Entsetzte Aufschreie von Frauen erfüllten den Raum, ein allgemeiner Aufruhr machte sich breit. Von irgendwoher hörte man eine Stimme rufen »Dann könnte man ja alle Reedereien verdächtigen!«, eine Frauenstimme schrie: »Vielleicht ist es ja der Indianer gewesen! Er war doch am Tag der Explosion auf der Bothnia!«

»Wir benötigen einen Arzt!«Bei diesen Worten löste Alessa sich aus ihrer Starre. Sie schritt zu ihrem Onkel und dem auf dem Boden liegenden Versicherer der Bothnia, kniete sich neben diesen und begann ihn zu untersuchen.

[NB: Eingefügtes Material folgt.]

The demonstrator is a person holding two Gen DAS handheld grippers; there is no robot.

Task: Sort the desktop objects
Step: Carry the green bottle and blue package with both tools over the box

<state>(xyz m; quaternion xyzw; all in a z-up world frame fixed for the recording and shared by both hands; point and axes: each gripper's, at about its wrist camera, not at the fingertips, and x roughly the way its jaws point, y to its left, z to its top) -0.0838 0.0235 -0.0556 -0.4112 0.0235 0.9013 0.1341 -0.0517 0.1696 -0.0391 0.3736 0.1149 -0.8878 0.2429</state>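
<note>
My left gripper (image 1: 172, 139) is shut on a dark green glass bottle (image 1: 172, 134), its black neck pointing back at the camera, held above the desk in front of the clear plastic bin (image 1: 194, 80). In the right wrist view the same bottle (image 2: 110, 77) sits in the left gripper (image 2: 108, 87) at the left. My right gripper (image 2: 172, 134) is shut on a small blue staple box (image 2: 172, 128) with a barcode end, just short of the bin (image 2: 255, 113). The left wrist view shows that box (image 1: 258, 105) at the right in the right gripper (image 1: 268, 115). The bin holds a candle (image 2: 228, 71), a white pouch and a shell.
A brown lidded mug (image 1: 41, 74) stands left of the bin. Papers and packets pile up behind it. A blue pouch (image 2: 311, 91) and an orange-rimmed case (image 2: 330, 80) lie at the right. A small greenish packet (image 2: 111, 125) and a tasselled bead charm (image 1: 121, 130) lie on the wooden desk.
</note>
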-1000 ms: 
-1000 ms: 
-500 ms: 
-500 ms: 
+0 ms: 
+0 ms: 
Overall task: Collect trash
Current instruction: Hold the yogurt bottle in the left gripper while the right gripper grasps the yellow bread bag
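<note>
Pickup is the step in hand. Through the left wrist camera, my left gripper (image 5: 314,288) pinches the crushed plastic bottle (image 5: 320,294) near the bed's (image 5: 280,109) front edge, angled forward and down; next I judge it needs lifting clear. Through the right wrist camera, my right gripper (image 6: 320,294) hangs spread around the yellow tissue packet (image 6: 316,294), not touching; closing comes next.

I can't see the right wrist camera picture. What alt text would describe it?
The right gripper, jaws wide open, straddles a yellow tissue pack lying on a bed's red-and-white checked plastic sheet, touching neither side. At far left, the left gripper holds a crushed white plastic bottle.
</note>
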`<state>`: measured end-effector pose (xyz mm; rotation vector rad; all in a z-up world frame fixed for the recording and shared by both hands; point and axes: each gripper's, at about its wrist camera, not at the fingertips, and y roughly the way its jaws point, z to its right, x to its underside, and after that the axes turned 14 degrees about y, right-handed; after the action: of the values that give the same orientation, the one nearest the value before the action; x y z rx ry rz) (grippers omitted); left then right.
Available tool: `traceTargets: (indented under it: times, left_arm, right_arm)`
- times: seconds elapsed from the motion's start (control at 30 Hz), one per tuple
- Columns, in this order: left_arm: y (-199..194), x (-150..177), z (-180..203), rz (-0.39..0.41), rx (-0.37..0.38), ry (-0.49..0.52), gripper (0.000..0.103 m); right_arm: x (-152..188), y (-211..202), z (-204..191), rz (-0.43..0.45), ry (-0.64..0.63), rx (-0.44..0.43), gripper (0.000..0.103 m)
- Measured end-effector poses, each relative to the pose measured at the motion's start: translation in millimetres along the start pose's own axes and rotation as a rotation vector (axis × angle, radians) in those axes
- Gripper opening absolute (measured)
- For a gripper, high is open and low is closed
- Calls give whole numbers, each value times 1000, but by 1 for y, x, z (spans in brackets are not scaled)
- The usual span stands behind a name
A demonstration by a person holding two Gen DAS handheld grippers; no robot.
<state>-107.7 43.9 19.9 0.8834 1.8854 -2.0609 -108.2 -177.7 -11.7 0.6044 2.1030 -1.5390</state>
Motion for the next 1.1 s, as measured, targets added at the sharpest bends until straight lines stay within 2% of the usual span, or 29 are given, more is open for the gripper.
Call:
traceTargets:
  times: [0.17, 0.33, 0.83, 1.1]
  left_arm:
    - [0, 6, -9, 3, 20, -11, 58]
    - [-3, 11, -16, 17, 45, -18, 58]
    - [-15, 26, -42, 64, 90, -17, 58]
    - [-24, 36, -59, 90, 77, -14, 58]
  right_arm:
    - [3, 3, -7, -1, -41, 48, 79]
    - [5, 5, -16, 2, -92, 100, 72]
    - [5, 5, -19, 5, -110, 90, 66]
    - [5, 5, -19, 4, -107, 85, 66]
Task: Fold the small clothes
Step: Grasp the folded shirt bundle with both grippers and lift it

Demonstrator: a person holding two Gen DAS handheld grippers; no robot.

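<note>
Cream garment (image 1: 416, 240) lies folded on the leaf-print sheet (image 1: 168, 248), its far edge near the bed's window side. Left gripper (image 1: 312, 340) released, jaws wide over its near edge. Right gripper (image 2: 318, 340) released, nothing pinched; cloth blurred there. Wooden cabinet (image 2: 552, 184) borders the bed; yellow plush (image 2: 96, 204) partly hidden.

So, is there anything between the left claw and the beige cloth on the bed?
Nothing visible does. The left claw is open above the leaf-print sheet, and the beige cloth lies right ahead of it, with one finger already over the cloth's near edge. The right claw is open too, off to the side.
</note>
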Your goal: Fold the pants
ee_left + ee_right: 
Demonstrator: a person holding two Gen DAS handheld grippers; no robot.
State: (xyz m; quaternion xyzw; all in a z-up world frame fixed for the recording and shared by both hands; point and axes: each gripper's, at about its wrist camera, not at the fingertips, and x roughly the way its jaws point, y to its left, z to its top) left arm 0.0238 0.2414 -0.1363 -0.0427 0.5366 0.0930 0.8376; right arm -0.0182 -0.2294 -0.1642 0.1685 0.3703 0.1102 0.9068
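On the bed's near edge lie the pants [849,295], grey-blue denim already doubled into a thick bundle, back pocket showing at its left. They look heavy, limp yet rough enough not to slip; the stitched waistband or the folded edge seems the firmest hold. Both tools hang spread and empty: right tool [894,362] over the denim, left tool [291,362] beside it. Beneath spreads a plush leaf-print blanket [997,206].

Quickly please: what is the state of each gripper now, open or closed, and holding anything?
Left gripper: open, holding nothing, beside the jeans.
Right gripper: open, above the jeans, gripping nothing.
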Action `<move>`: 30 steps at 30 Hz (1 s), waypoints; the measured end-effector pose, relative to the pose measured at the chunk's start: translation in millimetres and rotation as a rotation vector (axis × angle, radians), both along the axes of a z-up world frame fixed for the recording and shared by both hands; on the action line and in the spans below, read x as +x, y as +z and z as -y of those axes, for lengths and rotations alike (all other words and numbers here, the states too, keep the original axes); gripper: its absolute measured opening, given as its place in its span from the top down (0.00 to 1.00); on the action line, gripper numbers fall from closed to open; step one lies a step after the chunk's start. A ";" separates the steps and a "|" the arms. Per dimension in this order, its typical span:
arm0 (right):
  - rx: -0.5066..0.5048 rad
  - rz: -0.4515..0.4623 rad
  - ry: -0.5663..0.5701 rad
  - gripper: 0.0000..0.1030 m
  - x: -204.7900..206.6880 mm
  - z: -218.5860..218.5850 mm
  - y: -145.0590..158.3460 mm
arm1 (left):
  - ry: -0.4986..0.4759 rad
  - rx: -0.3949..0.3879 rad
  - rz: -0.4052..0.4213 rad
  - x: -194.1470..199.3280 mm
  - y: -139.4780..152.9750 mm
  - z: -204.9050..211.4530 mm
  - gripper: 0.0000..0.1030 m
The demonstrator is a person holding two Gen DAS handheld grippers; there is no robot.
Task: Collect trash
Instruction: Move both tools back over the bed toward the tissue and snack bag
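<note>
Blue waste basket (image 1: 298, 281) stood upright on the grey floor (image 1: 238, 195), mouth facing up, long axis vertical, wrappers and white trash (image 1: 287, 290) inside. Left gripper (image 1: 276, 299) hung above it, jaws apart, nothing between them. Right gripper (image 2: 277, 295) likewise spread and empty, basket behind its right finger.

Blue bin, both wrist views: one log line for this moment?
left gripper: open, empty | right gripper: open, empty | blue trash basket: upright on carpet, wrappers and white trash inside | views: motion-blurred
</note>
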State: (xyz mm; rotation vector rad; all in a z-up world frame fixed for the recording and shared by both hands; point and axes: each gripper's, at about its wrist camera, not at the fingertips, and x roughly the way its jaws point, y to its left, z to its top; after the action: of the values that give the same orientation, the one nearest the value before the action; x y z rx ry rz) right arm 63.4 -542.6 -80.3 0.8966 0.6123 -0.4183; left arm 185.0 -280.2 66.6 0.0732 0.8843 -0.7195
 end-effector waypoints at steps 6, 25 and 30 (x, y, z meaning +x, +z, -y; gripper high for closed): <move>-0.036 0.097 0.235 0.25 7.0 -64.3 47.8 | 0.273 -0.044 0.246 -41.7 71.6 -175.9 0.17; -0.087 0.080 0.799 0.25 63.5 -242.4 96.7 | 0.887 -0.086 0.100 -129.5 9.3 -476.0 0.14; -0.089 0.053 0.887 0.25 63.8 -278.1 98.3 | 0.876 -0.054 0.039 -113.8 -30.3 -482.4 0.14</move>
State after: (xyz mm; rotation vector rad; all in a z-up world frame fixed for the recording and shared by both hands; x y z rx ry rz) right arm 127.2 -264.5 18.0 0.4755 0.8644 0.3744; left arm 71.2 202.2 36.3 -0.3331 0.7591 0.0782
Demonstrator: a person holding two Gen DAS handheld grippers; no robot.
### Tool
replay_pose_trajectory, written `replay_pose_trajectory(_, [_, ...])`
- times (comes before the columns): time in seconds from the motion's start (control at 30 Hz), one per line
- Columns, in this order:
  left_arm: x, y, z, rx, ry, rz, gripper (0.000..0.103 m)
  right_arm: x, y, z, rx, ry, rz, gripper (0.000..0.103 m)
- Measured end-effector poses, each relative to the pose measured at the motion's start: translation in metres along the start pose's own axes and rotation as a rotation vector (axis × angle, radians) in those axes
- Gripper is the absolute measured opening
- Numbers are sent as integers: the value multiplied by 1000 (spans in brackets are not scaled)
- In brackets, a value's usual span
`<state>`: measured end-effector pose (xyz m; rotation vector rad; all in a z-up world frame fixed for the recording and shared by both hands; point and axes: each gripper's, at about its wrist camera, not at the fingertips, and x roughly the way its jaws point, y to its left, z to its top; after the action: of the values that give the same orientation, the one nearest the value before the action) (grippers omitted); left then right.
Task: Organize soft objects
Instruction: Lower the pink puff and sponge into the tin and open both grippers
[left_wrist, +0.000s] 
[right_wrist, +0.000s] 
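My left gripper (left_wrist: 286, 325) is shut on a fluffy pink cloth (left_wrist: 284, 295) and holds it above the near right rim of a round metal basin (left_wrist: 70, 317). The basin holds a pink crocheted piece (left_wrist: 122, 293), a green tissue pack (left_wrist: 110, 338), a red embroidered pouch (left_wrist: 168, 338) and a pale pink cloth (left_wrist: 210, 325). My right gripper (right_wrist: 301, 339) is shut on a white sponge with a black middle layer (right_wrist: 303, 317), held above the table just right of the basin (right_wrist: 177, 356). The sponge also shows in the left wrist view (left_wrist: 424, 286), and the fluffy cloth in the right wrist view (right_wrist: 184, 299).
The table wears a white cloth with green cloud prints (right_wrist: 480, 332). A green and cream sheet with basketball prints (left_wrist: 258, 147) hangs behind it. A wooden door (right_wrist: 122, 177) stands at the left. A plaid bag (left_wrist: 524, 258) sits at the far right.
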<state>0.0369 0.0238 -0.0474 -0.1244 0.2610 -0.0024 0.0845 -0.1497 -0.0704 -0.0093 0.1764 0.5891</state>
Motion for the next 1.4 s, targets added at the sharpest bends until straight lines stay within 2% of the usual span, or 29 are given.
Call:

»Ich wusste nicht, dass Tendman derart aus der Rolle fallen würde, Mr. Bridgetown.« Es war Kapitän McMickan, der zu ihnen getreten war. »Er warf der Cunard Line Inkompetenz vor! Wir hätten die Fehlkonstruktion des Motors zu verantworten. Ich musste dies richtigstellen. Seine fälschliche Behauptung schadet dem Ansehen der Cunard Line. Charles MacIver ist bei diesem Sabotageakt zu Tode gekommen!«

Baker trat zu ihnen. Der Blick, den er Kapitän McMickan zuwarf, war eiskalt. »Ich hatte Sie um Stillschweigen gebeten. Es hat Tote und Verletzte gegeben, der Motor Ihres Schiffes wurde zerstört. Wenn Sie noch einmal meine Ermittlungen behindern …«, Baker beugte sich ein wenig vor und sprach leise weiter, »lasse ich Sie einsperren, bis dieser Fall gelöst ist.«

Kapitän McMickan sah erschrocken auf.

Alessa sah sich nach ihrer Tante um. Hatte Beth nicht eben noch neben Onkel Bridgetown gestanden? Sie hätte ihre Hilfe jetzt gebrauchen können!

»Mr. McMickan. Vielleicht könnten Sie und noch jemand helfen, diesen Mann in einen der Nebenräume zu tragen, damit ich ihn versorgen kann, ohne dass dreihundert Menschen dabei zusehen!«

McMickan nickte und einer der Gäste bot Hilfe an. Als sie den Raum verließen, begann das Orchester wieder zu spielen, und obwohl es laut war, konnte es den allgemeinen Aufruhr nicht wirklich überdecken.